_Task_
Your job is to set down the stretch of entries that opens with the line containing "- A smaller" and closes with the line containing "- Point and". Keep both end lines, copy each exactly, and add nothing.
━━━━━ Material for this task ━━━━━
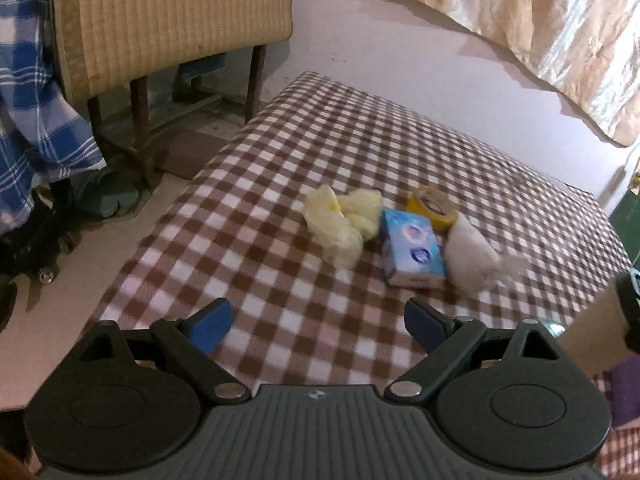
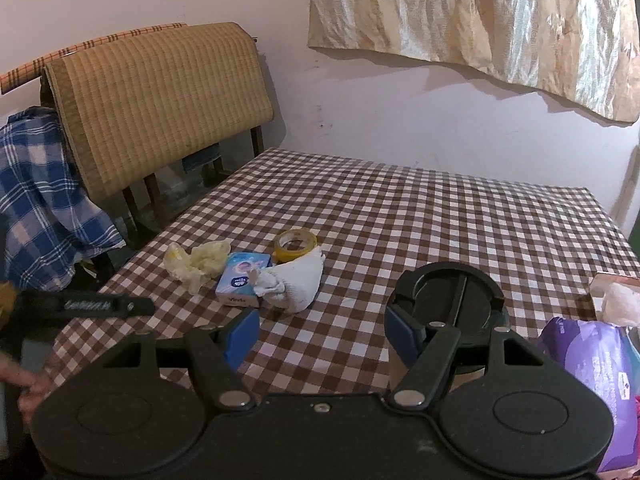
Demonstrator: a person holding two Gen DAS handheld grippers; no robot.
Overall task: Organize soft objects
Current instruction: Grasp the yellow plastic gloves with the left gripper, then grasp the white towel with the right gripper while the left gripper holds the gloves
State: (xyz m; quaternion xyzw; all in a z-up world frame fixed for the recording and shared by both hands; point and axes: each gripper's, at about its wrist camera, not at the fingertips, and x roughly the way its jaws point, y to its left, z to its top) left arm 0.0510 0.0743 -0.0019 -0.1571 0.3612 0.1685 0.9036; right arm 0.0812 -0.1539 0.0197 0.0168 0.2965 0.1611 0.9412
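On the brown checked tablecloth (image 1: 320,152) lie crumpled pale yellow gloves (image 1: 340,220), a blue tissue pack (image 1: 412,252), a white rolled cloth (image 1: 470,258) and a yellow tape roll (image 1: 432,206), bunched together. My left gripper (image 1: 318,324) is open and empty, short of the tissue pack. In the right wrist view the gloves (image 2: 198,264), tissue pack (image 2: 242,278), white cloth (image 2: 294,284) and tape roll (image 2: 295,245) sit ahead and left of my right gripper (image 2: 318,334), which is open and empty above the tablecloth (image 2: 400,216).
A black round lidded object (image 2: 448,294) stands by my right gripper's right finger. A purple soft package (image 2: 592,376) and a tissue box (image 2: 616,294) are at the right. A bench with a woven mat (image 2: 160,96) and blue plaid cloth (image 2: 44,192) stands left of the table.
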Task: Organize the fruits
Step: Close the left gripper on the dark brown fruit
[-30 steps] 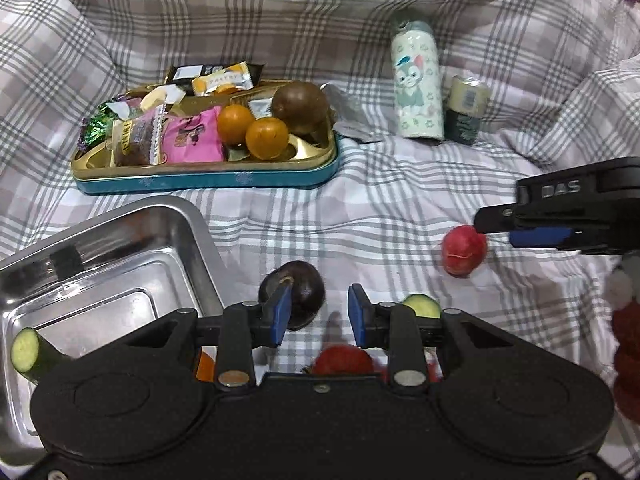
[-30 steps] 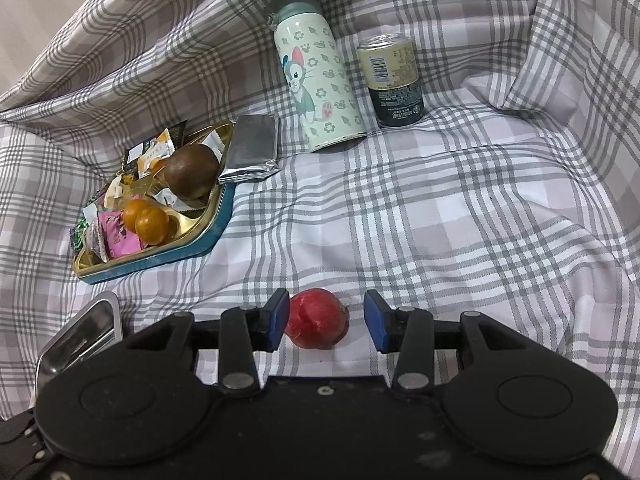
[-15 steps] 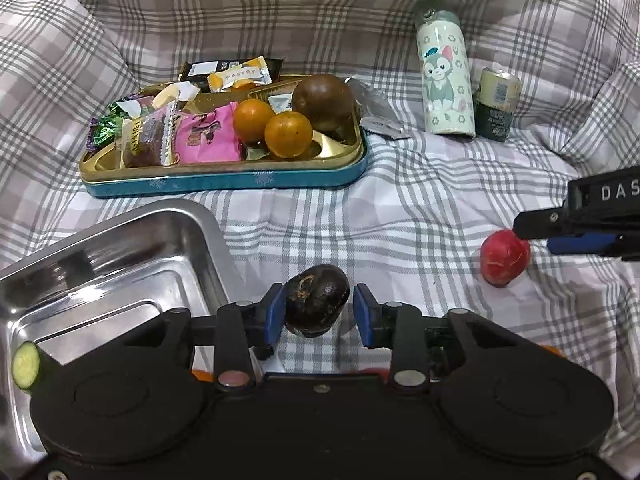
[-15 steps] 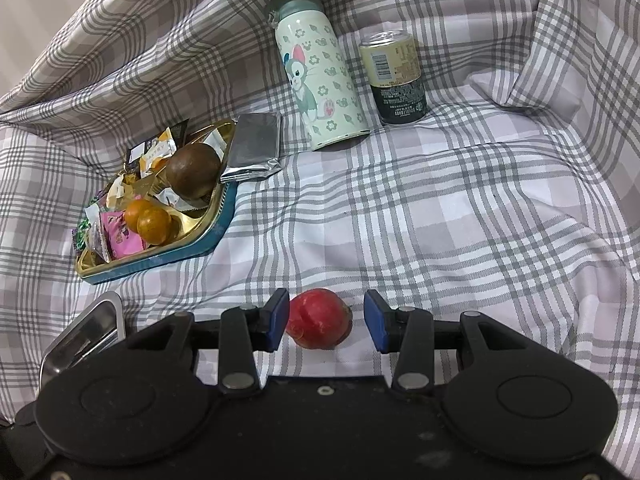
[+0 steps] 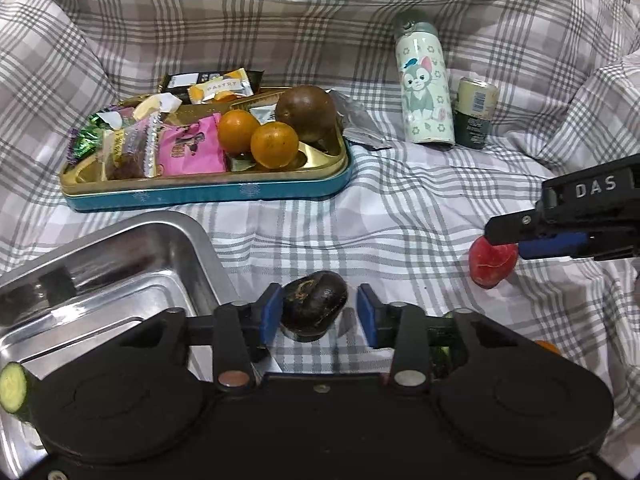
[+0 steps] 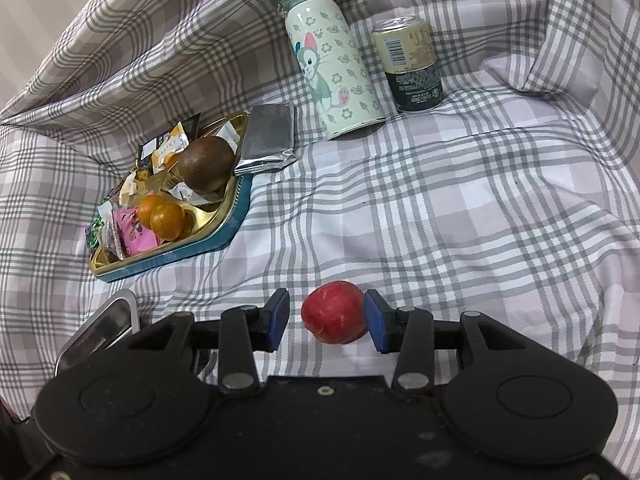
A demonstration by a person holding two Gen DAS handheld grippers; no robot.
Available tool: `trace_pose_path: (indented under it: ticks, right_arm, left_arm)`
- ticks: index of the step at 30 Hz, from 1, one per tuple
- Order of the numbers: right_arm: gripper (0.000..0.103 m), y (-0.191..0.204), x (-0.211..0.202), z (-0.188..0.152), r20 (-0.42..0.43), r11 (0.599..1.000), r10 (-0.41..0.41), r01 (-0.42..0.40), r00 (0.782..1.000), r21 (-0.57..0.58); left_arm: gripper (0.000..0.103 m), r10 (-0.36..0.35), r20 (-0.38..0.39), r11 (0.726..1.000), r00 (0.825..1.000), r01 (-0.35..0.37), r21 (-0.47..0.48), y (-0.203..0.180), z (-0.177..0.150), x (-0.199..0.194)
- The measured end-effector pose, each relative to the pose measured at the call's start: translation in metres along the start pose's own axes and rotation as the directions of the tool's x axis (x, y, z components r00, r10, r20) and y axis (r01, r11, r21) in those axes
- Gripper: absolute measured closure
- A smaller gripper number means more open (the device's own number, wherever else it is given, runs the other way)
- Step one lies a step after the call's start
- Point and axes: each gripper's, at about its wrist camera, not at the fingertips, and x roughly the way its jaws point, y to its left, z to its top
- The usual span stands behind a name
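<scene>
Fingers [image 5: 268, 312] of left gripper [image 5: 318, 314] spread wide, jaws just been opening, dark fruit [image 5: 314, 306] between them but touching neither pad clearly, a gap plain on the 3 o'clock side. Dark fruit resting on the cloth [image 5: 400, 216], long axis roughly 9 to 3, dead ahead at 12 o'clock, closer to the left hand than the right. Right gripper [image 6: 326, 316] set narrower, red fruit [image 6: 334, 312] between its pads: pad at 3 o'clock touching or nearly so, pad at 9 o'clock standing clear, so no firm grip showing. Red fruit likewise on the cloth, straight ahead of the right fingers; in the left view sitting at 3 o'clock under the right gripper's tip. Steel tray [image 5: 120, 264] just at 9 o'clock of the dark fruit, holding only a cucumber end [image 5: 12, 386] as far as can be seen. Farther off at 11 o'clock, tin [image 5: 208, 196] with two oranges [image 5: 274, 146], a brown fruit [image 5: 306, 112] and wrapped snacks. Beyond, at 1 o'clock, bottle [image 5: 424, 88] and can [image 5: 476, 114] upright.
</scene>
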Motion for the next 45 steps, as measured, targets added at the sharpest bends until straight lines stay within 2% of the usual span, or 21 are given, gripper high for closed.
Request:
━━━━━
_Your solution_
- A smaller gripper number means more open (the device's own number, wherever else it is given, runs the other way)
- Step one lies a step after the call's start
- Point and axes: each gripper's, at about its wrist camera, not at the fingertips, and x roughly the way its jaws point, y to its left, z to its top

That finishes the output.